◆ Exercise directions
Under this line are the records; write out word for word the part that begins at the line containing "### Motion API" and ends at the line containing "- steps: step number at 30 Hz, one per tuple", and no more.

◆ Stored dataset items
————

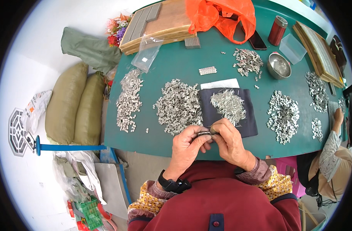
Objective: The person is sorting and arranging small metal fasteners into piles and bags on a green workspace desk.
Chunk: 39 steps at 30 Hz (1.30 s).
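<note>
Over the table's near edge, my left hand [184,148] and my right hand [233,144] meet, both closed on a short, narrow dark metal strip [203,133]. The fingertips partly cover it, so its far end cannot be made out. Just beyond my right hand, a pile of thin silvery pins [228,106] lies on a dark folded cloth [251,119]. A large heap of small metal links [178,104] is beyond my left hand. Past the cloth rests a small flat panel of joined links [207,71].
More link piles [283,115] dot the green table [179,50]. Wooden boards [160,29], a red plastic bag [222,19], a metal bowl [279,65], a clear box [292,48] and a red flask [278,30] stand around. At right, another person's hand [338,115] reaches in.
</note>
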Each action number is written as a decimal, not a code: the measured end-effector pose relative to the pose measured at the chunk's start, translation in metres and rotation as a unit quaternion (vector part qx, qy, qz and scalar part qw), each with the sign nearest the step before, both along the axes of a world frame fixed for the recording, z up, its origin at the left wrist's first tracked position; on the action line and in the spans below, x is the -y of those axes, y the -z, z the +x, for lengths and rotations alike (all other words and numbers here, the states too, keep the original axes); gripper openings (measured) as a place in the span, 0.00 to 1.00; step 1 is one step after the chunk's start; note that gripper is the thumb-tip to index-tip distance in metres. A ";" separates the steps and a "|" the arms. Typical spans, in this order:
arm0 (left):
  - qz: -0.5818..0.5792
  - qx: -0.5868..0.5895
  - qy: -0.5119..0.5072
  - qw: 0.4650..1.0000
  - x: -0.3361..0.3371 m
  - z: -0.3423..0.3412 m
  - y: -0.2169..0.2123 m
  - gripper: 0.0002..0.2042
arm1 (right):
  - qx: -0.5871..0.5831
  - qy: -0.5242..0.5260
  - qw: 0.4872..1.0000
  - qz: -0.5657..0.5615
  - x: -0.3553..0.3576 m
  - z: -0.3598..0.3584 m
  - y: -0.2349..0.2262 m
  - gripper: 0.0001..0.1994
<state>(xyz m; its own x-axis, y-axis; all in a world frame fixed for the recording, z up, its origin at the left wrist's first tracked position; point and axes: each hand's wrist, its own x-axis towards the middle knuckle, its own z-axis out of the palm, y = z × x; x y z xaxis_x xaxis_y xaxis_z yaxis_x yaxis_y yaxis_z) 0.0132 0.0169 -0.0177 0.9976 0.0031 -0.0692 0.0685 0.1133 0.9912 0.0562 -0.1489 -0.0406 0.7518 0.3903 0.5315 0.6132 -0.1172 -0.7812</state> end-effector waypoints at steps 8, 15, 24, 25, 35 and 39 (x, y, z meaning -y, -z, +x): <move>0.028 0.017 -0.004 0.999 -0.006 -0.007 0.007 0.04 | -0.011 0.009 1.000 -0.014 -0.005 -0.007 0.005 0.11; -0.010 0.024 -0.049 0.998 -0.031 -0.013 0.026 0.04 | 0.059 0.017 0.991 -0.118 -0.011 0.003 0.012 0.09; -0.066 -0.051 -0.140 0.987 -0.082 -0.037 0.053 0.05 | 0.122 -0.032 0.950 -0.285 -0.025 0.004 0.021 0.07; -0.072 -0.058 -0.148 0.985 -0.084 -0.039 0.056 0.05 | 0.132 -0.032 0.940 -0.313 -0.026 0.004 0.020 0.07; -0.086 -0.083 -0.151 0.981 -0.084 -0.041 0.060 0.05 | 0.159 -0.098 0.932 -0.311 -0.047 0.004 0.029 0.15; -0.107 -0.085 -0.139 0.981 -0.082 -0.040 0.062 0.06 | 0.161 -0.120 0.943 -0.266 -0.046 0.010 0.030 0.16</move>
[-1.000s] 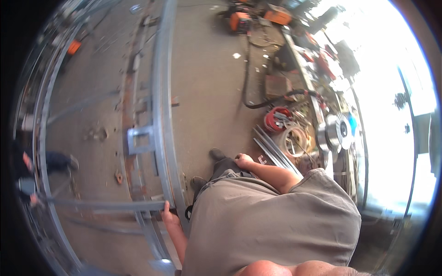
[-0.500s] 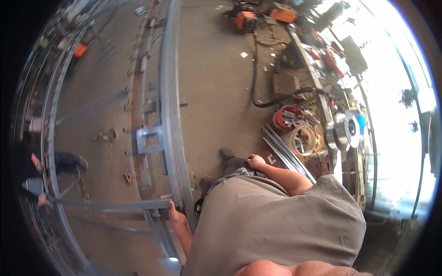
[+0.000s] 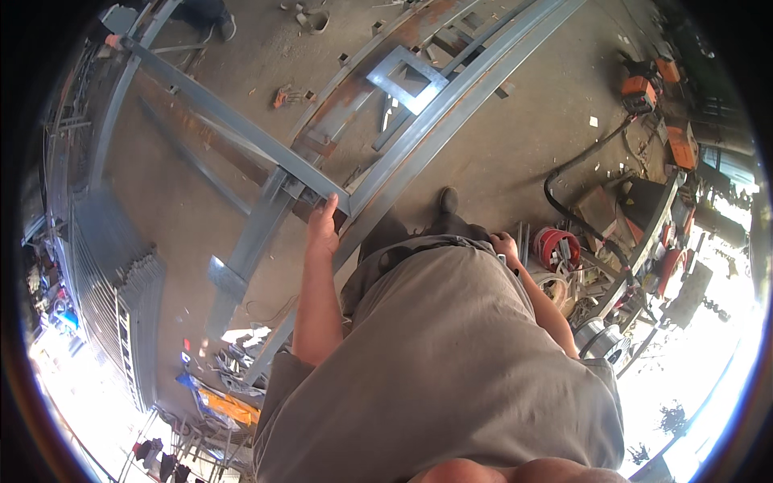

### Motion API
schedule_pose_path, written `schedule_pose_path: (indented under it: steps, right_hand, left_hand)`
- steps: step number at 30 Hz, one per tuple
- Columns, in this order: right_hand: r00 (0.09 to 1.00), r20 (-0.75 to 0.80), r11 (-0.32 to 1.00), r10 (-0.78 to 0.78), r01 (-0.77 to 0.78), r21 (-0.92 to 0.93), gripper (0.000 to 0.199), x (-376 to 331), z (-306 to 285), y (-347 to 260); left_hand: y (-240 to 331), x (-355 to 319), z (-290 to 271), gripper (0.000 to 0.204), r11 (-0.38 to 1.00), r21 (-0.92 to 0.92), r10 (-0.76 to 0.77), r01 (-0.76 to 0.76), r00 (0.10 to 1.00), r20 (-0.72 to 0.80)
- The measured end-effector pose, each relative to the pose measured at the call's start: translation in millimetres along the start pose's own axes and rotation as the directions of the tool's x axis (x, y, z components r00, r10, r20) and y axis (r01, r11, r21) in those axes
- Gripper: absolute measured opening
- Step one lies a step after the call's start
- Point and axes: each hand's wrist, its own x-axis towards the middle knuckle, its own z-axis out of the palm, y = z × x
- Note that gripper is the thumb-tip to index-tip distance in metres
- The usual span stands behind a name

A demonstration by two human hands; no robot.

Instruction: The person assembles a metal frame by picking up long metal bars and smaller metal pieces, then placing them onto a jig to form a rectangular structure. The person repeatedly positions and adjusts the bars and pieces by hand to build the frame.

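My left hand is closed on the near end of a long grey steel bar, its thumb up along the end and its other fingers mostly hidden. That end meets a long steel rail. At the bar's far end, upper left, is another person's hand. My right hand hangs by my right thigh with its fingers curled; whether anything is inside them is hidden. A flat rectangular metal frame sits beside the rail, beyond my left hand.
A work glove lies on the floor between rails. To the right are a red bucket, a wire spool, a black cable and an orange machine. Stacked metal profiles stand at left.
My view has swung left, so the rails now run slantwise and the stacked profiles show. My left hand still grips the bar's end; my right hand remains by my thigh.
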Motion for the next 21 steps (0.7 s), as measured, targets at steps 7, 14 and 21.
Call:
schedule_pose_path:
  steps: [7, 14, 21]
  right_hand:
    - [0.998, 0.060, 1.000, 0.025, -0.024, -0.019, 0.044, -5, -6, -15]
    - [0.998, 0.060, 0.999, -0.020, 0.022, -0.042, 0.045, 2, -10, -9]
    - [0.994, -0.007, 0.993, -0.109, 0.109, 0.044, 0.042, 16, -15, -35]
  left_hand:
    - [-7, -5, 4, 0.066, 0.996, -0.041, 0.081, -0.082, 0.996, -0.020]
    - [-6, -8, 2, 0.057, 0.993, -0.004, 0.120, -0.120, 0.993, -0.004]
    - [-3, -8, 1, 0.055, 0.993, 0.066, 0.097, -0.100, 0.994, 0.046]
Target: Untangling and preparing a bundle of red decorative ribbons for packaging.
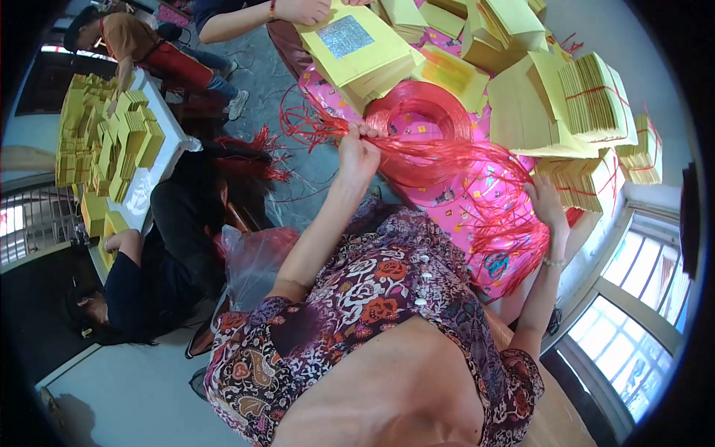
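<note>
A long bundle of red plastic string (pixel 454 153) stretches between my hands above the pink patterned tabletop. My left hand (pixel 359 155) is closed around it near its left end, and loose strands fan out past the fingers. Over at the right, my right hand (pixel 547 200) has its fingers bent around the other end of the bundle, where more strands spill down toward the table edge. Part of that grip is hidden by the string. Behind the bundle lies a thick round coil of red string (pixel 456 112).
Stacks of yellow paper (pixel 521 104) fill the table's far right, some tied with red string. Opposite, another person's hand (pixel 302 10) rests on a yellow stack (pixel 361 56). To the left, two people work by a white table (pixel 160 164) of yellow bundles. A clear plastic bag (pixel 257 264) hangs beside me.
</note>
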`<state>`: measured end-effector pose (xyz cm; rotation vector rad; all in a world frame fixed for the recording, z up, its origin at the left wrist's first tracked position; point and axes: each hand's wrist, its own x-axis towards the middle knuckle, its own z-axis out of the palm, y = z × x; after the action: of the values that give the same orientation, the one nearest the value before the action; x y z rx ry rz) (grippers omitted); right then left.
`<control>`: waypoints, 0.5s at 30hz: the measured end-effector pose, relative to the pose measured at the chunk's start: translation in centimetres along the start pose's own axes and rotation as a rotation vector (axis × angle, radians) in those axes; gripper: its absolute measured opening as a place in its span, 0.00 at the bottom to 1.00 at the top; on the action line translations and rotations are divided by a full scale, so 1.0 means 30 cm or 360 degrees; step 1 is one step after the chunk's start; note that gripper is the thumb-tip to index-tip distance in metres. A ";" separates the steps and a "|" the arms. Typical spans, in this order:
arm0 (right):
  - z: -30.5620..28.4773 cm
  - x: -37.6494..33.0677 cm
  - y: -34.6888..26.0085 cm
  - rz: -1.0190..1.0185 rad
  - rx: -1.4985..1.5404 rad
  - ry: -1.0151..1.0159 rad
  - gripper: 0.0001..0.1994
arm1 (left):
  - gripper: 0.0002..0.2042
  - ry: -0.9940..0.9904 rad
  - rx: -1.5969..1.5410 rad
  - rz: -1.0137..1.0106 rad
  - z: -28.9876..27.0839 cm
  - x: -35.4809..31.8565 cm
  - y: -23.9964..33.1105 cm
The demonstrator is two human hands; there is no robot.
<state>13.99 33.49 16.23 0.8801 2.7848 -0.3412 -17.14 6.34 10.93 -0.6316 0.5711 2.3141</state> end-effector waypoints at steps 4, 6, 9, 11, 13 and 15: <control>-0.129 0.043 -0.411 -0.0424 0.0250 0.0577 0.28 | 0.10 -0.0101 0.0146 -0.0001 0.022 -0.105 -0.074; -0.110 0.060 -0.600 -0.0580 0.0357 0.0642 0.30 | 0.10 -0.0236 0.0293 0.0034 0.041 -0.160 -0.128; -0.021 0.097 -0.745 -0.0787 0.0372 0.0555 0.25 | 0.10 -0.0352 0.0325 0.0033 0.062 -0.209 -0.179; 0.029 0.103 -0.776 -0.0546 0.1206 -0.0023 0.19 | 0.10 -0.0374 0.0294 0.0033 0.083 -0.216 -0.179; 0.072 0.092 -0.773 -0.0486 0.1181 0.0061 0.16 | 0.09 -0.0356 0.0320 -0.0021 0.080 -0.221 -0.178; 0.072 0.077 -0.769 -0.0426 0.1155 0.0144 0.14 | 0.10 -0.0357 0.0402 -0.0044 0.073 -0.220 -0.191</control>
<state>-1.09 15.76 17.22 0.6353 2.8738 -1.4473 -9.41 8.29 15.14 -0.2552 0.7264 2.2015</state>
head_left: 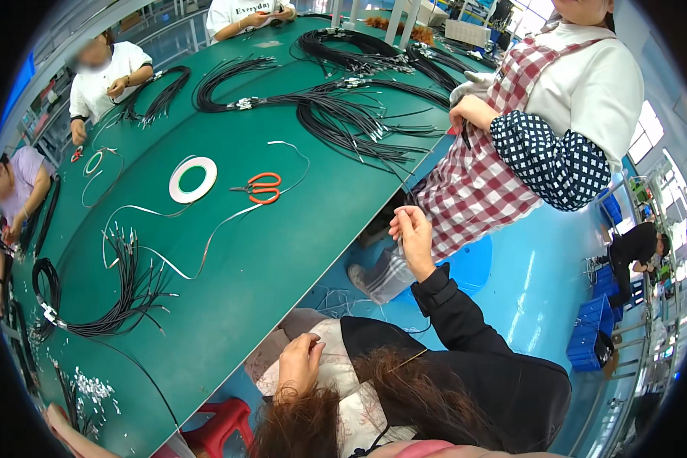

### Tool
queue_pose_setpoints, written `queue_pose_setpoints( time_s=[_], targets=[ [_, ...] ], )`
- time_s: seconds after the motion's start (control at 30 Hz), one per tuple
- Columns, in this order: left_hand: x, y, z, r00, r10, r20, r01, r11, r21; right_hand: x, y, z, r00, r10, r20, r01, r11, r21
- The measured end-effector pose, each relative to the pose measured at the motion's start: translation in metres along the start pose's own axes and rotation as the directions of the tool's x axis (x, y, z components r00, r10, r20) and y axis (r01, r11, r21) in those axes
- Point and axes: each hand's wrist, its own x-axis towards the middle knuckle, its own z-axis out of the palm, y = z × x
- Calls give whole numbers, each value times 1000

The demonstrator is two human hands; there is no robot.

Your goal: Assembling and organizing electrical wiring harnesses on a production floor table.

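Note:
My right hand is raised past the table edge, its fingers curled and pinched together. Behind its fingertips the thin end of a black cable hangs off the table; whether the hand grips it I cannot make out. Over my lap, my left hand is half closed, thumb against fingers, and anything between them is too small to see. On the table lie orange-handled scissors, a white roll of tape and a loose pale strip. A bundle of black cables with white ties rests at the left.
Larger black cable bundles cover the far side of the green table. Close on my right stands a person in a checked apron. Other people work across the table. A red stool and blue crates are below.

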Motion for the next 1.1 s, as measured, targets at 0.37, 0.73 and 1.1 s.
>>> queue_pose_setpoints(
  time_s=[0.37,0.73,1.1],
  targets=[
    [-4,-1,1,999,28,20,-29,998,53,9,-21,1,999,-29,23,29,999,20],
    [-8,-1,3,999,-33,42,28,995,96,2,-7,12,998,15,62,-17,999,44],
    [-10,-8,8,999,31,-31,-26,987,155,-3,-2,19,995,59,81,-64,996,68]
  ],
)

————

◆ Response to this exercise
### Motion API
schedule_pose_path, written `schedule_pose_path: (indented under it: steps, right_hand, left_hand)`
- steps: step number at 30 Hz, one per tuple

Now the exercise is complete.